* Input material
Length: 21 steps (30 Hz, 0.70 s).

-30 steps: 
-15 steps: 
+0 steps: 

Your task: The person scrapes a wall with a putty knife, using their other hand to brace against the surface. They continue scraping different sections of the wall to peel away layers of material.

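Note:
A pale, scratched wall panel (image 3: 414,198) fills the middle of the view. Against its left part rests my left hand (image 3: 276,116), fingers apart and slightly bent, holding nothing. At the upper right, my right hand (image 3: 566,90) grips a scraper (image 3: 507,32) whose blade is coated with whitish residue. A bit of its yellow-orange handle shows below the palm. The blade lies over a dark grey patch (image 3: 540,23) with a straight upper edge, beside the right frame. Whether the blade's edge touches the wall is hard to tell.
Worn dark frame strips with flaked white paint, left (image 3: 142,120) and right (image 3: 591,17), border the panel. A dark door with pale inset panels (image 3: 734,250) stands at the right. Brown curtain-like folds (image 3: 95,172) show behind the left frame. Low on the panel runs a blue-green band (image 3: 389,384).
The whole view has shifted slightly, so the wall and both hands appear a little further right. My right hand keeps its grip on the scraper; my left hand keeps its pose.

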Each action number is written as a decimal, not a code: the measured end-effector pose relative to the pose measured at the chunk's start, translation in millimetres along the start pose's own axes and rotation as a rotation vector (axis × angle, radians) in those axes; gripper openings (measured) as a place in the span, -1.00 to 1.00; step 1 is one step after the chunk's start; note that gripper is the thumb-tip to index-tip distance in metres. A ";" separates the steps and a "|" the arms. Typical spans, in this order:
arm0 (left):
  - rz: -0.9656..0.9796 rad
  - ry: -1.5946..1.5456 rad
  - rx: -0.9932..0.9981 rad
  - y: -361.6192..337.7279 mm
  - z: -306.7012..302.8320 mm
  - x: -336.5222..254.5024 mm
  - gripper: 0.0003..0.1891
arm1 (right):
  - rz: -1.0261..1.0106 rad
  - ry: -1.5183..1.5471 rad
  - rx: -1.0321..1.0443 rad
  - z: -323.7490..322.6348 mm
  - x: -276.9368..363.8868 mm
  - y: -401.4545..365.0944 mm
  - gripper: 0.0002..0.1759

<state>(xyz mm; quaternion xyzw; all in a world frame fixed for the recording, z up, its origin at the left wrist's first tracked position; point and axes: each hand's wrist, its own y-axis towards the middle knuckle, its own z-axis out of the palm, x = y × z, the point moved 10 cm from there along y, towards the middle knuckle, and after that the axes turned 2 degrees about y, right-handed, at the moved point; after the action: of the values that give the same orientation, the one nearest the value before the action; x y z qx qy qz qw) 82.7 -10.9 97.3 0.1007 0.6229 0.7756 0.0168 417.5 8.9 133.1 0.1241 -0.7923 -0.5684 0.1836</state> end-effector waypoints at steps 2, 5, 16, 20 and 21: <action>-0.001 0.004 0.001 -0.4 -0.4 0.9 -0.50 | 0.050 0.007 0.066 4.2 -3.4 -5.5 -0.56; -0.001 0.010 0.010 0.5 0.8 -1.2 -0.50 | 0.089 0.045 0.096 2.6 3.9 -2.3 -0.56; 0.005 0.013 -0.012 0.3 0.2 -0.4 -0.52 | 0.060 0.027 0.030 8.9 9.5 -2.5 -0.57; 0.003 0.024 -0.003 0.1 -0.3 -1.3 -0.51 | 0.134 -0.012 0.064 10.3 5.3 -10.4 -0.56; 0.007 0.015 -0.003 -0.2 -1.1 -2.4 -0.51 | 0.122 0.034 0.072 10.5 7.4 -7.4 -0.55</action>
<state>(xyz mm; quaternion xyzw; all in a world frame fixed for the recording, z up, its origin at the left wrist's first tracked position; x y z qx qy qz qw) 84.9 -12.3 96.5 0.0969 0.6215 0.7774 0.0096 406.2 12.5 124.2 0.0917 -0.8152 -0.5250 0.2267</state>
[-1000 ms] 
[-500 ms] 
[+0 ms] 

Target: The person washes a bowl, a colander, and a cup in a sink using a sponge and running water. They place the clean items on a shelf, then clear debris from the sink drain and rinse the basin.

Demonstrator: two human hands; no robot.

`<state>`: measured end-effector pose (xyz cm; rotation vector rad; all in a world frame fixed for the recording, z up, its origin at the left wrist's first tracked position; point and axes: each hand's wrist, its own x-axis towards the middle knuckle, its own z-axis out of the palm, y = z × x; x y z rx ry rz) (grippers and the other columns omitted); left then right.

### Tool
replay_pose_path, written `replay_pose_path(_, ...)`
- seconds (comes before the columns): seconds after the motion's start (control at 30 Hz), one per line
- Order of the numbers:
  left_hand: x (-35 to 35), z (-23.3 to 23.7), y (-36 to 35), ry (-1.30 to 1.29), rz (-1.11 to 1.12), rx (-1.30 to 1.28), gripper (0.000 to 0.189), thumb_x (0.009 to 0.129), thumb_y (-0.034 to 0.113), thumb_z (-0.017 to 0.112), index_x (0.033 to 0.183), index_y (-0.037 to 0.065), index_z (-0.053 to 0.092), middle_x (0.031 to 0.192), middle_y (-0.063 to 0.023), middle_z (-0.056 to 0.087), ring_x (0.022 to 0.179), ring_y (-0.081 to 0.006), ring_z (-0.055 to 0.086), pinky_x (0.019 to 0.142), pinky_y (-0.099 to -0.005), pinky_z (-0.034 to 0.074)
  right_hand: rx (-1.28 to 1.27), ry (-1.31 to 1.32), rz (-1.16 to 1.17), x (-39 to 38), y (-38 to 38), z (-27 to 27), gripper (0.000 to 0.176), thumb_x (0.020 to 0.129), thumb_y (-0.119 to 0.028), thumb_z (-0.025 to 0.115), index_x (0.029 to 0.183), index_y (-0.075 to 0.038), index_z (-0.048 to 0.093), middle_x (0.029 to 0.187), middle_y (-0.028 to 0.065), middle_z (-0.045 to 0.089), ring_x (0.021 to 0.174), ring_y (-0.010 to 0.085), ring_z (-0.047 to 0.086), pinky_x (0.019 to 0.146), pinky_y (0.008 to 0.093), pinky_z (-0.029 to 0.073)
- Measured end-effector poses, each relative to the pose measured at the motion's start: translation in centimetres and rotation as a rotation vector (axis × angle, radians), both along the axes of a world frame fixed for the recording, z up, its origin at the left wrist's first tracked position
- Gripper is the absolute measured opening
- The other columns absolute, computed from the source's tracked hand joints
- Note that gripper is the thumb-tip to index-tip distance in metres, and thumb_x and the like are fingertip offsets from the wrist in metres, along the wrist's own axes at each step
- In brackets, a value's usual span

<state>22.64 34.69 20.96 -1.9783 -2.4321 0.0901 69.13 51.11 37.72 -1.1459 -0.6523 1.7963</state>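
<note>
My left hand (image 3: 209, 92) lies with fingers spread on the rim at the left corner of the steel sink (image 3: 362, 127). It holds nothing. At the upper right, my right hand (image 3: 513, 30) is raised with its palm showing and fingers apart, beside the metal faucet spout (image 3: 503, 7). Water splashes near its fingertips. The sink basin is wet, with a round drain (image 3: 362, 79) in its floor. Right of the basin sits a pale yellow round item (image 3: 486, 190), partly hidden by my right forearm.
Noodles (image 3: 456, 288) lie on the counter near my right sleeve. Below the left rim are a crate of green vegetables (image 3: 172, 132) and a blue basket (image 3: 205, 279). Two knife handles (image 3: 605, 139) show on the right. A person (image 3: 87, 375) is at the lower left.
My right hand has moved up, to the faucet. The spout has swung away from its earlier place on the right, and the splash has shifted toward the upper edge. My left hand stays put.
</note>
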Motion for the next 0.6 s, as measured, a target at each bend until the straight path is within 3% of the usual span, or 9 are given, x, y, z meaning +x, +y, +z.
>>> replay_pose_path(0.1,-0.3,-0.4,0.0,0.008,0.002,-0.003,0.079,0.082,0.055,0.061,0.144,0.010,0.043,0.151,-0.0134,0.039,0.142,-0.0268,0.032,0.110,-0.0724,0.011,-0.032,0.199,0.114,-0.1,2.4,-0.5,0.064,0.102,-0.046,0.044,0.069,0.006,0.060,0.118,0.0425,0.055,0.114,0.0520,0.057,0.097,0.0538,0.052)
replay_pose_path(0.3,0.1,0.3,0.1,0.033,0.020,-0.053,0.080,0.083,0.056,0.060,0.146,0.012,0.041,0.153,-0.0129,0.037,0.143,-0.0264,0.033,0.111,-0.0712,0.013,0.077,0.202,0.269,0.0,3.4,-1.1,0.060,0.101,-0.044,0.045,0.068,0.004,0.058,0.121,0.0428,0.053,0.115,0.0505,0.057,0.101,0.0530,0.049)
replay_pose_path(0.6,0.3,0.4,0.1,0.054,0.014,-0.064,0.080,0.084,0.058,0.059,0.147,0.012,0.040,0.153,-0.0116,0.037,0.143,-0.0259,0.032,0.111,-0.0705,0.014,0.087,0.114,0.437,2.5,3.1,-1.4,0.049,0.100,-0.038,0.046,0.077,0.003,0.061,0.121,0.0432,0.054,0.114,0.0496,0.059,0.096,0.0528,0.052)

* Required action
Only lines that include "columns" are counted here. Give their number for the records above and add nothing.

* Written answer
3